> [Task instructions]
Each line of the listing where the string "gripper" appears is to be identified and copied.

> [Source material]
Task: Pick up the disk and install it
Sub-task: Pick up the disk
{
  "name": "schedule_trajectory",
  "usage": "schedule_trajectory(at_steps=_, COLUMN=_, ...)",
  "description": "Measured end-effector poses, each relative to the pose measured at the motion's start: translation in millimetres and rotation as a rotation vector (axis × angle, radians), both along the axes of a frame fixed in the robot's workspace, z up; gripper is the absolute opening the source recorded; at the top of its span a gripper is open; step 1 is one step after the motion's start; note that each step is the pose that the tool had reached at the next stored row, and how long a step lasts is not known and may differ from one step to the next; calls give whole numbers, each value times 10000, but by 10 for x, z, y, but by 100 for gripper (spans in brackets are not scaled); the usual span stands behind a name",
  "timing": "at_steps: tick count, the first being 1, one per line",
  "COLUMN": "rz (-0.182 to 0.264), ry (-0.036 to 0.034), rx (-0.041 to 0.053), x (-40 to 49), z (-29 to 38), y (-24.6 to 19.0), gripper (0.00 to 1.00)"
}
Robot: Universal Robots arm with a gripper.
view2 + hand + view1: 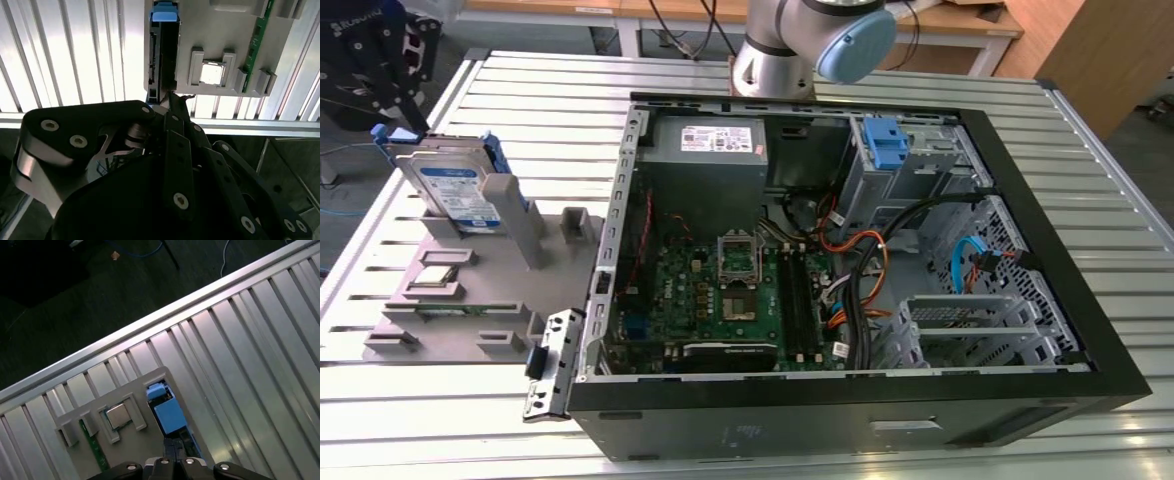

> [Result for this task]
  "description": "Measured end-effector poses, each relative to the pose measured at the motion's start: translation in millimetres and rotation as a rotation vector (axis × angle, radians), both along the axes of a frame fixed in the robot's workspace, z up; gripper is the absolute opening the source recorded; at the top of its span a gripper is open; step 1 is one step after the motion's start; note that each step is the pose that the tool had reached at the next stored row, and how long a step lasts is not known and may differ from one step to the next; calls give whole numbers, each value times 10000, but by 10 for x, z, y, but by 100 for gripper (spans in brackets are not scaled); the usual span stands behind a name",
  "COLUMN": "rz (-0.182 to 0.264), ry (-0.036 to 0.034), rx (-0.041 to 0.053), x (-40 to 49), z (-29 to 38), y (-24.6 to 19.0), gripper (0.00 to 1.00)"
Robot: Universal Robots arm with a gripper.

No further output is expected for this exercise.